Hello, everyone!
The 24th Japanese Olympiad in Informatics (JOI 2024/2025) Final Round will be held from Sunday, February 02th, 10:00 UTC to Monday, February 03th, 10:00 UTC. The contest information is as follows:
- Contest duration: 4 hours (You can choose start time freely in 24-hour window)
- Number of tasks: 5 tasks
- Max score for each task: 100 points
- Style: IOI-Style (There may be some partial scores)
- Problem Statement: Japanese & English
Note that since the contest ends at Monday, February 03th, 10:00 UTC, if you start the contest after Monday, February 03th, 06:00 UTC, the duration will be shorter than 4 hours.
The registration page and live scoreboard will be announced 30 minutes before the contest starts. Details are available in the contest information page.
We welcome all participants. Good luck and have fun!
UPD1: The contest will start in 12 hours.
UPD2: The contest is started.
UPD3: The contest is ended. Thank you for your participation.
bump
How to solve the
$$$1, 1, \dots , n - 1$$$
case in P5?
My solution for the 12 points was some simulation. In each moment of time, I move the package at the post office which is furthest from its destination. My intuition for this was that it would maximize the number of simultaneous movements that happen, but I can't prove it formally lol
The proof of your claim is also pretty intuitive. Notice that when two packages meet, they will follow the same path until one of them reaches its destination. If we decide to let the one that has a shorter path go first, then the other one will still have at least 2 edges to pass through after the first one arrives at its destination.

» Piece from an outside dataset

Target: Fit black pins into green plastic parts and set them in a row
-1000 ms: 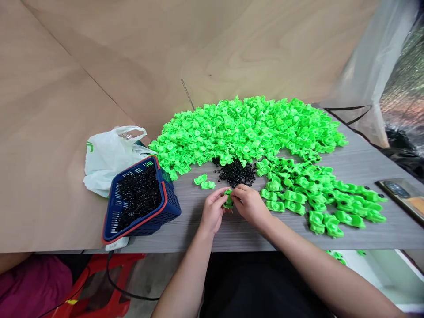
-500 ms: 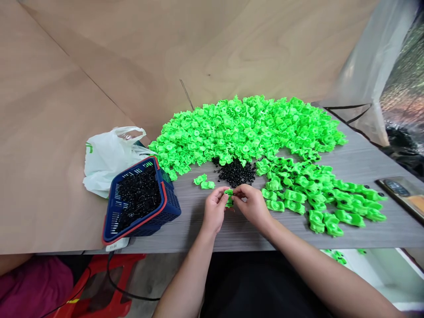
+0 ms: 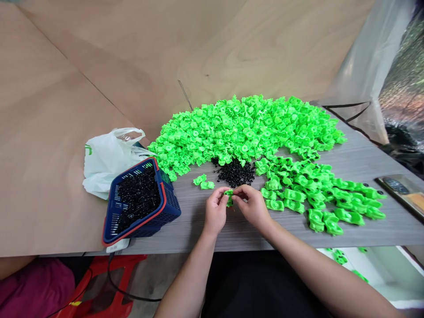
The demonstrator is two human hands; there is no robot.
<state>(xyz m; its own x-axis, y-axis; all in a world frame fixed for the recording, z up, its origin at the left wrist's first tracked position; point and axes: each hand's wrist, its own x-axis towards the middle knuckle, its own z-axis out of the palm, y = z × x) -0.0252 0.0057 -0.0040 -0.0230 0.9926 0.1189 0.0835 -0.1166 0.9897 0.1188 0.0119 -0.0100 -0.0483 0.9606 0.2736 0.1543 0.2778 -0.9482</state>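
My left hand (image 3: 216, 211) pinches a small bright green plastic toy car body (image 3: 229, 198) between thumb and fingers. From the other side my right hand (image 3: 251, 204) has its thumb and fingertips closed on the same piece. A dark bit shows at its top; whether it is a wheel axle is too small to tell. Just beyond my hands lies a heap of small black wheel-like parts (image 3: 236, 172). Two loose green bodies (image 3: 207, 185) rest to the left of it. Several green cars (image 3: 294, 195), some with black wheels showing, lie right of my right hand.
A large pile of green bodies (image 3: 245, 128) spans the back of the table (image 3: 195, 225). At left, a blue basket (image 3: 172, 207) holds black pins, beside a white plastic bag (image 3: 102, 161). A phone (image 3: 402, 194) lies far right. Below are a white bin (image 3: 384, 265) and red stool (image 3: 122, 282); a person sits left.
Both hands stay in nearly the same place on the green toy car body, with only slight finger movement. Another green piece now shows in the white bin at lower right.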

From that greedy solution, we can make another claim: for an edge, the last time some package passes through it is only dependent on the distances of packages passing through this edge.
The intuition here is that all the edges before will "sort" those packages the same way as the current edge will. Packages that end before that edge will have a lower priority than all the other ones, so they won't change the order in which packages come to this edge.

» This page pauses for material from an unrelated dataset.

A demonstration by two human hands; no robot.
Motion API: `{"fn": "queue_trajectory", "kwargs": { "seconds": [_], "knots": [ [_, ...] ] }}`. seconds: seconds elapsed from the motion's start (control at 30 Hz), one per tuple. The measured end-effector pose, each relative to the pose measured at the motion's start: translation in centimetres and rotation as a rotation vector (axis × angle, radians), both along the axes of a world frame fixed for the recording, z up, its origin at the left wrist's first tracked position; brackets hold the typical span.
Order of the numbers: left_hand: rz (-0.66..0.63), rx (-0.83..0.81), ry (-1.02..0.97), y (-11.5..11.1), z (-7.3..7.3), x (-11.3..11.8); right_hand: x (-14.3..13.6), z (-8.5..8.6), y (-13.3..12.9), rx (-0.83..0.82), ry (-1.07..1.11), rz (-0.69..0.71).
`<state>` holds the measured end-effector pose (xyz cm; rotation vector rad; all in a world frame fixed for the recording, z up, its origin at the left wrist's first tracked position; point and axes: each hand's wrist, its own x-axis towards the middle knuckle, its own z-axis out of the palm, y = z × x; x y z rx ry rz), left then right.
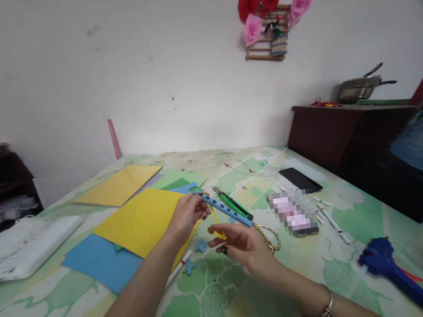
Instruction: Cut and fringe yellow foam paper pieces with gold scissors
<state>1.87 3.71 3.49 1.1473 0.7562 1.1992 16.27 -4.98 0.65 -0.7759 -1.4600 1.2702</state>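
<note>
My left hand [190, 214] is closed in a pinch on the upper end of a slim blue tube with dark spots [225, 209], which slants down to the right. A narrow yellow strip [215, 219] hangs from near that end toward my right hand [244, 243]. The fingers of my right hand are closed on the strip's lower end. Gold-handled scissors [274, 242] lie just beyond my right hand, their blades hidden. A green-handled tool [234, 204] lies behind the tube. Two small blue cutouts [189, 268] and a white marker [180, 266] rest below my left hand.
Yellow sheets [141, 216] and blue sheets [100, 262] lie to the left. At the right are a phone with a blurred screen [293, 215], a black phone [300, 179], white markers [334, 222] and a dark blue tool [395, 269]. A white plastic bag [29, 244] is far left.
</note>
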Motion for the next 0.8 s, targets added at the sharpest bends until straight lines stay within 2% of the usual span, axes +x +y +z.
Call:
{"fn": "queue_trajectory", "kwargs": {
  "seconds": [0.1, 0.23, 0.6, 0.8],
  "knots": [
    [0.017, 0.016, 0.042, 0.1, 0.0, 0.0, 0.0, 0.4, -0.2, -0.021, 0.061, 0.028],
    [0.020, 0.030, 0.119, 0.1, -0.1, 0.0, 0.3, 0.7, -0.1, -0.044, 0.132, -0.001],
    [-0.040, 0.075, 0.264, 0.1, -0.4, 0.3, 2.4, 1.8, 1.6, -0.053, 0.210, -0.246],
    [-0.077, 0.073, 0.298, 0.0, -0.3, 0.2, 3.5, 1.8, 2.6, -0.096, 0.201, -0.348]
  ]
}}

To calculate the answer on each edge, we can store the distances on a segment tree. If you handle distance offsets well, the cycle becomes a simple sweepline. Tree parts of the graph work similarly but require small-to-large merging of those segment trees.
Where can I find the editorials?
How to solve P4
You can get 46pts using bitmask dp.
Can you elaborate? Maybe implementation?
Note that it can always be done with 21 ties, even if we don't ignore any of the audience numbers: assign each tie to one of 1, 2, ..., 21, and for each audience number, only make moves to the tie we assign to that number.

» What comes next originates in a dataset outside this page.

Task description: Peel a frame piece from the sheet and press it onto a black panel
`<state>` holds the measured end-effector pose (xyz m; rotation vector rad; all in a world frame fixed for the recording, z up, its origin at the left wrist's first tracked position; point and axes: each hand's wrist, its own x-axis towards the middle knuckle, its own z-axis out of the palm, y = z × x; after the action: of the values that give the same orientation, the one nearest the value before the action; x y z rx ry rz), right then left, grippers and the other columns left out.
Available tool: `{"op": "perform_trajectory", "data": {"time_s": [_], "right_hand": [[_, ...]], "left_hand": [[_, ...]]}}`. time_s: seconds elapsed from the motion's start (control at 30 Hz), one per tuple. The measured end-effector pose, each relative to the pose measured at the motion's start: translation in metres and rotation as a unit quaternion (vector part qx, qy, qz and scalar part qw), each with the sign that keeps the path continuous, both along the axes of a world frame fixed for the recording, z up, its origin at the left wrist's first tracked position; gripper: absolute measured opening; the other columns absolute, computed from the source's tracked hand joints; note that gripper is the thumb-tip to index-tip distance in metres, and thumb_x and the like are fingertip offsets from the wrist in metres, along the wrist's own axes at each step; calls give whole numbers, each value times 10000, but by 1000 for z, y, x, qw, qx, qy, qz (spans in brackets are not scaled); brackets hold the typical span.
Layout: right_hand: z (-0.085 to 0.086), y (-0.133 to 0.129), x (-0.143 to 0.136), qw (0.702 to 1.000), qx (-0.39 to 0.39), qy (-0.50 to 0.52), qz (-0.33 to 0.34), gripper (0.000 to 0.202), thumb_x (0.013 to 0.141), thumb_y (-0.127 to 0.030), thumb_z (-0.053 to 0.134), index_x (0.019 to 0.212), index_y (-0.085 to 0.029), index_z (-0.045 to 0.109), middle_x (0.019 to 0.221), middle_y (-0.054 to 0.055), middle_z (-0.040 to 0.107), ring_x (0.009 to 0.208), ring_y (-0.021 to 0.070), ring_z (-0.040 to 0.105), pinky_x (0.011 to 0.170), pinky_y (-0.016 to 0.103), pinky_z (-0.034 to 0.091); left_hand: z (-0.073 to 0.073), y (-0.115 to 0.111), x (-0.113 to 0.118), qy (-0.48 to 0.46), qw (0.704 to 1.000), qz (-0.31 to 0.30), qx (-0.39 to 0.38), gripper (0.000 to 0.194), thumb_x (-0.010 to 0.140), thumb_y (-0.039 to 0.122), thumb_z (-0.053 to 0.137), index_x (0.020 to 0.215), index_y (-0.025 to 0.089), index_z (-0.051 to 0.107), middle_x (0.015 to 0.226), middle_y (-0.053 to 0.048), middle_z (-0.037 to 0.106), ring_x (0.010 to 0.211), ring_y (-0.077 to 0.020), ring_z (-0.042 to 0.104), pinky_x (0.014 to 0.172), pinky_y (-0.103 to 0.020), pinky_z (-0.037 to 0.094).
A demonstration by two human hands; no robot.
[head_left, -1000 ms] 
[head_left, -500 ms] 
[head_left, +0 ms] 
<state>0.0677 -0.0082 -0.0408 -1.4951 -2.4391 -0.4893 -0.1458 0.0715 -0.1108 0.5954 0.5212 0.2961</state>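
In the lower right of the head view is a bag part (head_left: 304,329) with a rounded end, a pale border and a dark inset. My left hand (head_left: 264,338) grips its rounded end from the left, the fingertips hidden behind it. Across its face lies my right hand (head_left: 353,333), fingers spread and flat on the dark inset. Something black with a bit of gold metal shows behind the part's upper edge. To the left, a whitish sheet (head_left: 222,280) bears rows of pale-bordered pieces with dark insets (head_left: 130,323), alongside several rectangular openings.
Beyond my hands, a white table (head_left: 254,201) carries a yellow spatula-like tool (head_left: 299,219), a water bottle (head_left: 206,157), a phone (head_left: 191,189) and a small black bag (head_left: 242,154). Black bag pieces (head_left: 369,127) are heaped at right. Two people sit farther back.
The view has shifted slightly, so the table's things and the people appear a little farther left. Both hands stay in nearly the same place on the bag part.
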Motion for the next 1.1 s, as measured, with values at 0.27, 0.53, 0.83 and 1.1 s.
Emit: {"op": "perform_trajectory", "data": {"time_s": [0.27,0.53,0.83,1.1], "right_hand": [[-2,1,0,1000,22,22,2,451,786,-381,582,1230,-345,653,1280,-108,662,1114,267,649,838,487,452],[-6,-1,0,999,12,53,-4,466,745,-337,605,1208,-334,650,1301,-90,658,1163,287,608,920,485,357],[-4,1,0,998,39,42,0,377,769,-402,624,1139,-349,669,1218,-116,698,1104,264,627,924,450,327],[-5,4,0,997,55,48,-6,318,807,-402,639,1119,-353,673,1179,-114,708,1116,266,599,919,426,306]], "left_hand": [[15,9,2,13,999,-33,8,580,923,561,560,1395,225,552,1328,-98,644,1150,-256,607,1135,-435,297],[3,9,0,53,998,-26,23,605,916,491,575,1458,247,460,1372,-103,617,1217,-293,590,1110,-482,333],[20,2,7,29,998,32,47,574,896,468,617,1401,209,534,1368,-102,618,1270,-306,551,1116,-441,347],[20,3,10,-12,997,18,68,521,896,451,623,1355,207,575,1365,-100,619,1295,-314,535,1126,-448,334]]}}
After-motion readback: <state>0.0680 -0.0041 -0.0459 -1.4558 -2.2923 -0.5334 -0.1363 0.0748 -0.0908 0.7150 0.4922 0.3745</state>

Then, for each index $$$i$$$ in the numbers $$$A_i$$$ called out by the audience, we can figure out the possible sets of all lengths of ties after that number is called. The answer, then, is after $$$A_n$$$ is called out, the set with the least number of 1 bits. This will take $$$2^{\max A_i}$$$ for each index, for a complexity of $$$O(2^{\max A_i} \cdot n)$$$.
dp[i][mask] = Is it possible that I haven't ignored the i-th performance and after it, my models have the ties in the mask?
dp[0][mask] = true // When I have 0 performance, anything is possible
dp[1][mask | (1 << a[1])] = true // Since I had the performance 1, I should have length a[1] in my mask.
dp[i][mask] = if the mask doesn't contain a[i], then this is never possible, to do this performance and the audience is angry with us.
Now let's consider the case when the mask does contain a[i]-th bit on.
It could have come from a length <= a[i]. So I should try all possible states and at least one of them should be true. Also for each mask either we take dp[i-1][mask] or dp[i-2][mask] since I can choose to ignore i-1 performance.
if dp[n][mask] or dp[n-1][mask] is true, then answer min= the number of on bits in the mask.
To optimize this, note the for each mask, only the largest $$$n$$$ that $$$dp(n,mask)=1$$$ is important, so record $$$f(mask)$$$ as the largest $$$n$$$, and you can do the transition in $$$O(na+2^aa^2)$$$.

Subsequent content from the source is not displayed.